_WHAT IS EXPECTED_: Beginning with the line below that contains "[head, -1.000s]" and ending with the line that contains "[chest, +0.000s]", retype every line exactly. Pictures are not copied.

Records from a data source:

########################################

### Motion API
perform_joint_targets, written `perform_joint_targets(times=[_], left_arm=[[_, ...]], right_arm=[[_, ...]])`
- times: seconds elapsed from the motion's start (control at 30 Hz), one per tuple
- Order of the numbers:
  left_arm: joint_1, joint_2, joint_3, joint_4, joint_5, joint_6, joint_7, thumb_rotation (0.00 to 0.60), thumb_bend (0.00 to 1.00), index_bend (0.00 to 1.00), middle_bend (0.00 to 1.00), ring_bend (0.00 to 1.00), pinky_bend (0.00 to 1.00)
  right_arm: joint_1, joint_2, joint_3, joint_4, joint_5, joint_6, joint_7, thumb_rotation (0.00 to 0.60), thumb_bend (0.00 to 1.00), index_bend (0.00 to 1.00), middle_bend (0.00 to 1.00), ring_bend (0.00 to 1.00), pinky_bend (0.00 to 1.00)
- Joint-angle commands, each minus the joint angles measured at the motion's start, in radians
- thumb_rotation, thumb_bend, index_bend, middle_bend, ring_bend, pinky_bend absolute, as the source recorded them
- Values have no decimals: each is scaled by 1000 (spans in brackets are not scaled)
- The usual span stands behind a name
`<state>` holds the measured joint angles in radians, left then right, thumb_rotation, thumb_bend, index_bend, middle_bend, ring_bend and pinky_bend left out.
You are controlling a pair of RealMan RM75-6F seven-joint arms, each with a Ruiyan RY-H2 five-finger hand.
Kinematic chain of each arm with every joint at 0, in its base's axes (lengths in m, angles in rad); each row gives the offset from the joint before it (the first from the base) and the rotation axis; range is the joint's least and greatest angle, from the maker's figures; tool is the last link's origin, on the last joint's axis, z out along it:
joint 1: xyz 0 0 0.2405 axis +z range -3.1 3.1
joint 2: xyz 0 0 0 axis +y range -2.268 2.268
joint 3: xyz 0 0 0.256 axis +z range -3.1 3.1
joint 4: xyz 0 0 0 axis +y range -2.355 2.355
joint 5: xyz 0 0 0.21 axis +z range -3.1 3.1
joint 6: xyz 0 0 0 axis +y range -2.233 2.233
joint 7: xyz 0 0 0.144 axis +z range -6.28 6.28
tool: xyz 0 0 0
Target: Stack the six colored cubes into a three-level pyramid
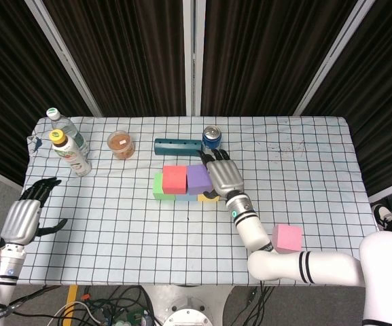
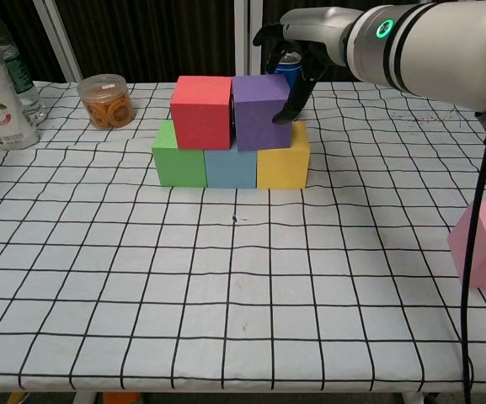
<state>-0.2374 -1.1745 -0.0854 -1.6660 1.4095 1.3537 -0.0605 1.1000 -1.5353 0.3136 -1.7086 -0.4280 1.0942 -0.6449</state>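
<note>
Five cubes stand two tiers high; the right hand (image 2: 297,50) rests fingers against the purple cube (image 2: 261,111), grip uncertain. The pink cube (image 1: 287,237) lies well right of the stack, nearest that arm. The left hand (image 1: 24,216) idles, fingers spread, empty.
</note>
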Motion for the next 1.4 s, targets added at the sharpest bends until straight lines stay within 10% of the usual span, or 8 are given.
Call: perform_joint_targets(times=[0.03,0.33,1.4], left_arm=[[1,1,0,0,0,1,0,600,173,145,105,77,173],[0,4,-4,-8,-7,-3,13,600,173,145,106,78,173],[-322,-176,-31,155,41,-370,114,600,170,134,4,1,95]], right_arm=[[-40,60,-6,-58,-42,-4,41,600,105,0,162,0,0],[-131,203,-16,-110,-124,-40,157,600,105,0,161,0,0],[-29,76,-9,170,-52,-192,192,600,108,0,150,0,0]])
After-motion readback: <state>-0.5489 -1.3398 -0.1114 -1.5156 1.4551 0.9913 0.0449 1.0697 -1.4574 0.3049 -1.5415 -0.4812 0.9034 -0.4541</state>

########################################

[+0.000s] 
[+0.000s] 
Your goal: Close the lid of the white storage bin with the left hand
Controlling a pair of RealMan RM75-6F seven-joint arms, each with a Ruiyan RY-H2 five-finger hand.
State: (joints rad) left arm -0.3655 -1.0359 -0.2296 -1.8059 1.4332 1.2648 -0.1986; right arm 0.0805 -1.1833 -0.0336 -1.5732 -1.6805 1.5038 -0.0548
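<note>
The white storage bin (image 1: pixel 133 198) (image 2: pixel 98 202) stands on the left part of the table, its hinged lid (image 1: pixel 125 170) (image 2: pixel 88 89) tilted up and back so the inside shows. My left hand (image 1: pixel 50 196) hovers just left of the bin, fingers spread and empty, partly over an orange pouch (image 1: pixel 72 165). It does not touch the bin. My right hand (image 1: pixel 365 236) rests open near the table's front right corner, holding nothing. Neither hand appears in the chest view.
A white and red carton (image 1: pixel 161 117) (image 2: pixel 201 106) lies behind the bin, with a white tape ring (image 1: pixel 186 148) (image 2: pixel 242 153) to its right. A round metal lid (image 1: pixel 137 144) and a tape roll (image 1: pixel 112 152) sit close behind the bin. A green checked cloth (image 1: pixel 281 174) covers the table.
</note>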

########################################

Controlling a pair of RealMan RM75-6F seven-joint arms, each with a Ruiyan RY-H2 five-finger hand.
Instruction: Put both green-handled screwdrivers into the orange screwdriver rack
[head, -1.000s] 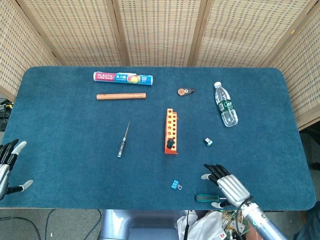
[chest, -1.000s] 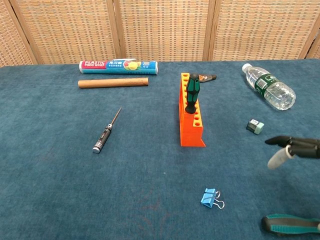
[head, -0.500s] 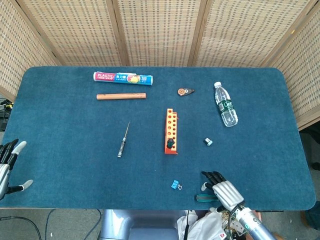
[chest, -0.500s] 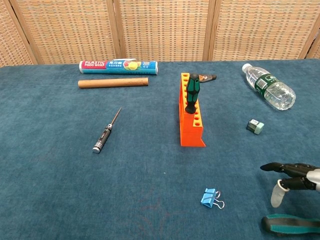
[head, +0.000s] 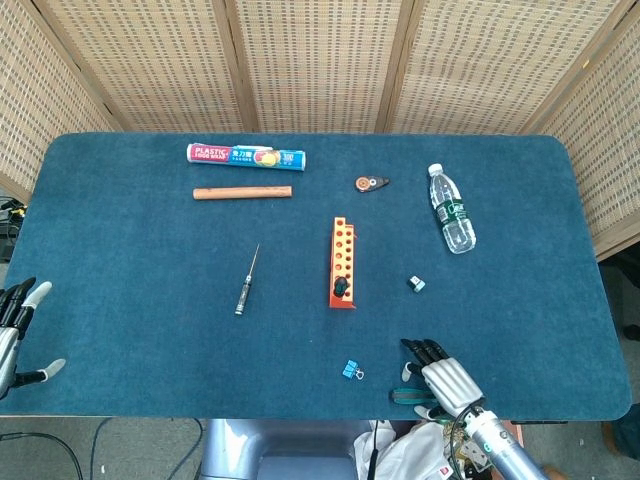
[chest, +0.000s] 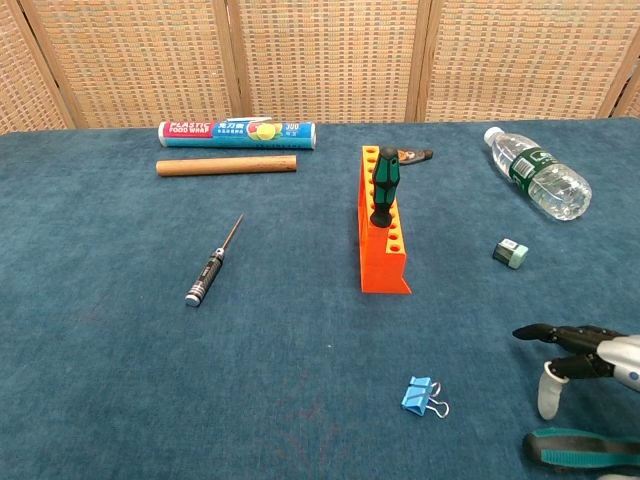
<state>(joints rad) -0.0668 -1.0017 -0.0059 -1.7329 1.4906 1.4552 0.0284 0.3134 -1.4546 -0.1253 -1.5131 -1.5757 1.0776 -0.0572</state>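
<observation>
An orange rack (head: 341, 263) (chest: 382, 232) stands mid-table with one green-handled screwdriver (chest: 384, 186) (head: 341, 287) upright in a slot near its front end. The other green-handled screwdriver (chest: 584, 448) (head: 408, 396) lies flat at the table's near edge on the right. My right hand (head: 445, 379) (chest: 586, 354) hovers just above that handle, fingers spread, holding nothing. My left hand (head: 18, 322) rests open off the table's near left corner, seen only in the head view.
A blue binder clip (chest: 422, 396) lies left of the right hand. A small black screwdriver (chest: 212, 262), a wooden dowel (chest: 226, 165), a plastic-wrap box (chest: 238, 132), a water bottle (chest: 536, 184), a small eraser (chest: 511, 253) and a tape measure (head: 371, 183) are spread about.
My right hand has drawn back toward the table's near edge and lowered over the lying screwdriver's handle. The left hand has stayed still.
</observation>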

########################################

_ANSWER FOR THIS EXERCISE_:
[head, -1.000s] 
[chest, -1.000s] 
[head, -0.500s] 
[chest, -0.500s] 
[head, +0.000s] 
[chest, +0.000s] 

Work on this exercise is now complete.